就職情報サイトの「マイナビ」が全国の企業を対象に先月行った調査では、回答した企業の半数以上がインターンシップを実施し、このうちオンラインを取り入れていると回答した割合は、上場企業でおよそ9割、非上場企業でも7割近くに上り、前の年よりいずれも増えていて、企業の間で取り組みが広がっています。
【学生が感じる“メリット”と“不安”】
これから就職活動に臨む学生からは、場所に縛られずに参加できる一方で、企業側とうまくコミュニケーションが取れないという不安の声も聞かれます。
埼玉県の大学に通う3年生の谷勇征さんは、対面での会社訪問の中止が相次ぐ中、オンラインのインターンシップに積極的に参加してきました。
自宅や学校から全国の企業の採用活動に参加できる利便性もあり、就職を希望している映画関係のほか、電機メーカーや金融機関など短期間のものも含めると、およそ30社のインターンシップに加わったということです。
幅広い業種の企業の社員から話を聞くことができて、進路選びに役立ったとする一方で、オンラインだと社員やほかの学生などとのコミュニケーションがうまく取れないなどの難しさも感じたといいます。
谷さんは「面接もオンラインだと自分のよさを伝えられないのではと不安も感じているので、そこは対面がいいです。ただ、コロナというのはみんな条件は一緒なので、やるしかないという気持ちがいちばんです」と話していました。
【“入社後ギャップ”なくせるか】
一方、就職活動をめぐり、早期の離職を減らすため入社したあとに感じるギャップを少なくしようと取り組みを始めた企業があります。
東京・新宿区の採用コンサルティング会社。およそ100人の社員が働いていて毎年、15人前後の新卒を採用しています。
会社の設立から7年後の2015年には新入社員のほぼ半数が1年以内に辞めていました。
改善に取り組んだ結果、入社3年以内の離職率はおよそ20%に下がりましたが、早期の離職をさらに減らすため、ことしから新たな取り組みを始めました。
それは入社したあとに感じるギャップを少なくしようと、仕事のおもしろさや将来性など会社の強みだけでなく、職場の課題も学生にあえて伝えることです。

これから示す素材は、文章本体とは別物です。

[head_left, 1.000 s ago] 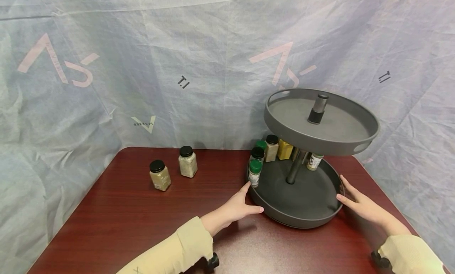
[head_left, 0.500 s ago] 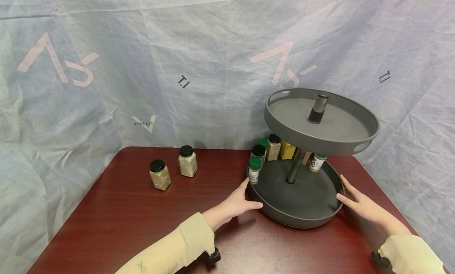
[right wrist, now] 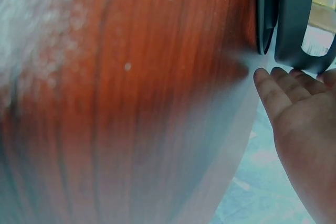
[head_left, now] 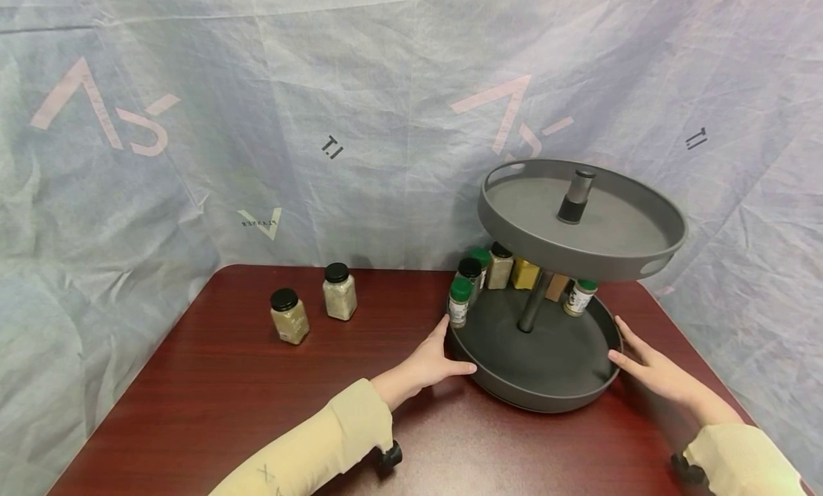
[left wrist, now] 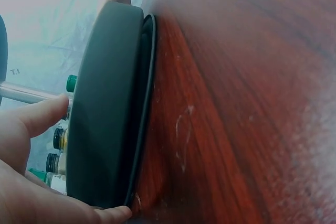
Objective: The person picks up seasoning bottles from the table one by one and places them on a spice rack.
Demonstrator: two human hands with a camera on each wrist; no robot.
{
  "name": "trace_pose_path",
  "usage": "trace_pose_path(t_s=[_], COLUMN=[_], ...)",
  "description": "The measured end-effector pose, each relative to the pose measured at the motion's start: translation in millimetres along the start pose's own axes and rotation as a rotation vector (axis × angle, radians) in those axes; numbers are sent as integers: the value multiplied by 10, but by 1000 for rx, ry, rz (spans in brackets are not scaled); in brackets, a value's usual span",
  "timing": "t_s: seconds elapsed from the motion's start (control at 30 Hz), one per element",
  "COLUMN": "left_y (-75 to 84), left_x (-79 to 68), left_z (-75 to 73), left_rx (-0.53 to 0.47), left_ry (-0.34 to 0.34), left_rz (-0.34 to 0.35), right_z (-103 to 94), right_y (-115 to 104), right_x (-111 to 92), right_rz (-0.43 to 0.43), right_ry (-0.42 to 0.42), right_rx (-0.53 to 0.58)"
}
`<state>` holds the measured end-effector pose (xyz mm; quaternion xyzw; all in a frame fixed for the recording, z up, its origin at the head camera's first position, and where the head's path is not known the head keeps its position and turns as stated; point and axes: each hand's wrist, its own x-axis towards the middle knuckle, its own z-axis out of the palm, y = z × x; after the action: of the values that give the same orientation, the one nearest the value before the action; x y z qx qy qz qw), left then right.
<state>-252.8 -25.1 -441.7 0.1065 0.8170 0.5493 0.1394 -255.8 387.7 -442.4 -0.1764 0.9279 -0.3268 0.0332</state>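
Observation:
A dark grey two-tier turntable (head_left: 534,403) stands on the table's right side. My left hand (head_left: 427,360) touches the left side of its lower tray's rim, thumb and fingers spread; the left wrist view shows the thumb (left wrist: 47,114) at the rim. Against the right side rests my right hand (head_left: 662,371), fingers extended, thumb at the rim. Several spice jars stand in the lower tray: a green-capped jar (head_left: 459,306) near my left fingertips, a black-capped pale jar (head_left: 499,269), a yellow jar (head_left: 524,273) and another green-capped jar (head_left: 579,299). The upper tier partly hides the back ones.
Two black-capped spice jars, one greenish-tan (head_left: 291,321) and one paler (head_left: 339,296), stand apart on the dark red table (head_left: 212,382), left of the turntable. A grey cloth (head_left: 386,124) hangs behind the table.
The lower tray's jars have shifted round clockwise seen from above: the left ones backward, the back ones rightward. My left hand slid slightly away from me along the rim; my right hand kept its place.

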Motion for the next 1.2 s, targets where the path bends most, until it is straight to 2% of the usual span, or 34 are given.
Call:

会社のホームページでは「自分のペースで働けない」「職場の雰囲気が想像と違った」など新入社員が退職した理由を公開しています。
また、1か月の残業は平均28時間で法律で付与された有給休暇のうち、取得できた割合は74%など、働き方に関するデータも紹介しています。
会社説明会では、新入社員が経験する営業では数百件電話をかけてもアポイントも取れずにほとんど断られるなど、その大変さも伝えています。
プレシャスパートナーズの高崎誠司社長は「いい所も悪いことも把握したうえで入社してもらい、20年、30年と長く勤めてもらいたい。新型コロナの影響でオンラインによる採用活動が広がり、企業も学生もお互いをしっかりと知ることが難しくなっている。企業にはより情報を公開することが求められている」と話しています。